Week 3: Introduction to Data Pipelines

Monday:
- Theory: Introduction to ETL/ELT workflows.
Tuesday:
- Lab: Create a simple Python-based ETL pipeline for CSV data.
Wednesday:
- Theory: Extract, transform, load (ETL) concepts and best practices.
Thursday:
- Lab: Build a Python ETL pipeline for batch data processing.
Friday:
- Peer Project: Collaborate to design a basic ETL workflow.
Saturday (Lab):
- Mini Project: Develop a simple ETL pipeline to process sales data.

Week 4: Introduction to Apache Airflow

Monday:
- Theory: Introduction to Apache Airflow, DAGs, and scheduling.
Tuesday:
- Lab: Set up Apache Airflow and create a basic DAG.
Wednesday:
- Theory: DAG best practices and scheduling in Airflow.
Thursday:
- Lab: Integrate Airflow with PostgreSQL and Azure Blob Storage.
Friday:
- Job Shadowing: Observe real-world Airflow pipelines.
Saturday (Lab):
- Mini Project: Automate an ETL pipeline with Airflow for batch data processing.

Month 2: Intermediate Tools and Concepts

Week 5: Data Warehousing and Data Lakes

Monday:
- Theory: Introduction to data warehousing (OLAP vs. OLTP, partitioning, clustering).
Tuesday:
- Lab: Work with Amazon Redshift and Snowflake for data warehousing.
Wednesday:
- Theory: Data lakes and Lakehouse architecture.
Thursday:
- Lab: Set up Delta Lake for raw and curated data.
Friday:
- Peer Project: Implement a data warehouse model and data lake for sales data.
Saturday (Lab):
- Mini Project: Design and implement a basic Lakehouse architecture.

Week 6: Data Governance and Security

Monday:
- Theory: Data governance frameworks and data security principles.
Tuesday:
- Lab: Use AWS Lake Formation for access control and security enforcement.
Wednesday:
- Theory: Managing sensitive data and compliance (GDPR, HIPAA).
Thursday:
- Lab: Implement security policies in S3 and Azure Blob Storage.
Friday:
- Job Shadowing: Observe senior engineers applying governance policies.
Saturday (Lab):
- Mini Project: Secure data in the cloud using AWS and Azure.

Week 7: Real-Time Data Processing with Kafka

Monday:
- Theory: Introduction to Apache Kafka for real-time data streaming.
Tuesday:
- Lab: Set up a Kafka producer and consumer.
Wednesday:
- Theory: Kafka topics, partitions, and message brokers.
Thursday:
- Lab: Integrate Kafka with PostgreSQL for real-time updates.
Friday:
- Peer Project: Build a real-time Kafka pipeline for transactional data.
Saturday (Lab):
- Mini Project: Create a pipeline to stream e-commerce data with Kafka.

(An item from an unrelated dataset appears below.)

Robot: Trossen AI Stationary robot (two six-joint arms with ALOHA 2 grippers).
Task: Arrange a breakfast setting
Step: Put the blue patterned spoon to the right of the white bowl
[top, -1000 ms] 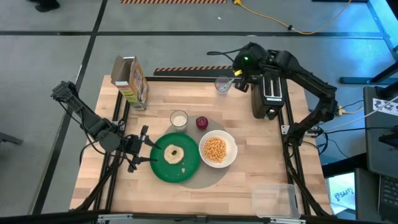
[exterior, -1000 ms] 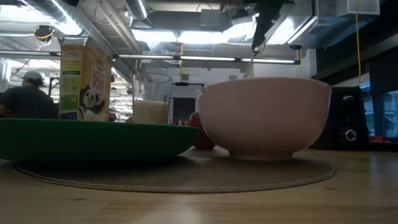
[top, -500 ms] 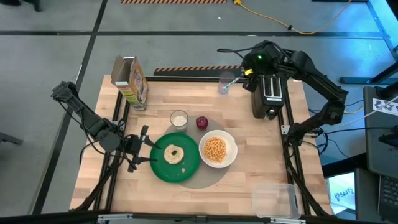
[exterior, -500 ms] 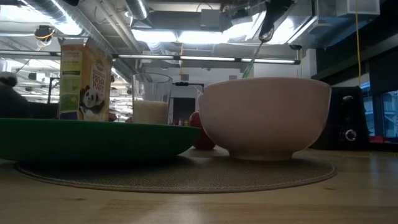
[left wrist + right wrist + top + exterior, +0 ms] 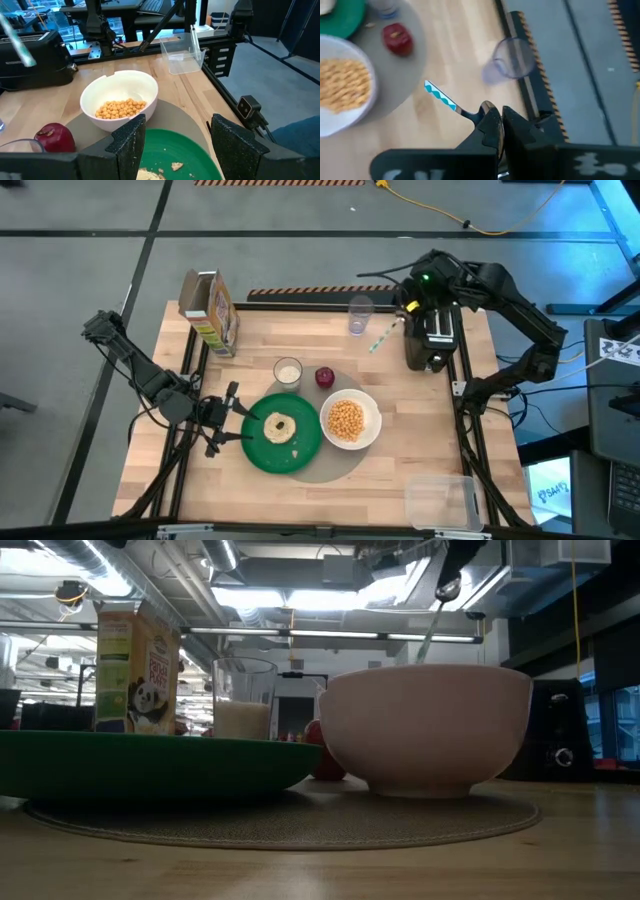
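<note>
The right gripper (image 5: 402,315) is up in the air in the upper right of the high view, next to the black toaster (image 5: 432,332). Its fingers (image 5: 490,125) are shut tight on the bowl end of the silver spoon with a blue and white handle (image 5: 381,337). The handle hangs down and points toward the middle of the wooden counter (image 5: 400,440). An empty clear glass (image 5: 359,316) stands just beside the spoon.

The left gripper (image 5: 228,420) sits low at the left edge of the round green plate (image 5: 300,452). Its fingers (image 5: 131,142) are spread wide, one on each side of the plate rim. I cannot tell if they touch it.

The pale bagel (image 5: 279,427) lies on the plate. The plate and the white bowl of yellow cereal (image 5: 349,421) rest on the round grey mat (image 5: 335,465). The red apple (image 5: 325,376) and the small glass of milk (image 5: 288,371) stand just above them. A cereal box (image 5: 208,311) stands in the upper left of the counter.
</note>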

Week 8: Batch vs. Stream Processing

Monday:
- Theory: Introduction to batch vs. stream processing.
Tuesday:
- Lab: Batch processing with PySpark.
Wednesday:
- Theory: Combining batch and stream processing workflows.
Thursday:
- Lab: Real-time processing with Apache Flink and Spark Streaming.
Friday:
- Job Shadowing: Observe a real-time processing pipeline.
Saturday (Lab):
- Mini Project: Build a hybrid pipeline combining batch and real-time processing.

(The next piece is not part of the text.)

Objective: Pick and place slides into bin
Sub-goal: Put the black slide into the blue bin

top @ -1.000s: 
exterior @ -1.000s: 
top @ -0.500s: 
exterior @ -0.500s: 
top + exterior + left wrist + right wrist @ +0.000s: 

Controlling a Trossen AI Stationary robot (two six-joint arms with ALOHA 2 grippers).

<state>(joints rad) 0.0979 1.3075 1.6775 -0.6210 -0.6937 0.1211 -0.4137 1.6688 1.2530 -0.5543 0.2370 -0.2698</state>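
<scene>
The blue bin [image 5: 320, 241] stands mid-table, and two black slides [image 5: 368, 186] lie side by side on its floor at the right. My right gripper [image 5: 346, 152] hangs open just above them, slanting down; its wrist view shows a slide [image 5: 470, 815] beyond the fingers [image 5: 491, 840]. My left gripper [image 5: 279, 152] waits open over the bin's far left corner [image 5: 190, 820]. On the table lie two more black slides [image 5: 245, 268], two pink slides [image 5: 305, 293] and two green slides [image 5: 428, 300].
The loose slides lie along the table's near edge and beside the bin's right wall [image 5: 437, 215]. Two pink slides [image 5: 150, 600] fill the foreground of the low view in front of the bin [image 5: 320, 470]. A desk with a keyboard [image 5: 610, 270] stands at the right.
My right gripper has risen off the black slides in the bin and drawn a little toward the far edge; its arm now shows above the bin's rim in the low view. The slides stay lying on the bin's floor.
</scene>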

Month 3: Advanced Data Engineering

Week 9: Machine Learning Integration in Data Pipelines

Monday:
- Theory: Overview of ML workflows in data engineering.
Tuesday:
- Lab: Preprocess data for machine learning using Pandas and PySpark.
Wednesday:
- Theory: Feature engineering and automated feature extraction.
Thursday:
- Lab: Automate feature extraction using Apache Airflow.
Friday:
- Peer Project: Build a simple pipeline that integrates ML models.
Saturday (Lab):
- Mini Project: Build an ML-powered recommendation system in a pipeline.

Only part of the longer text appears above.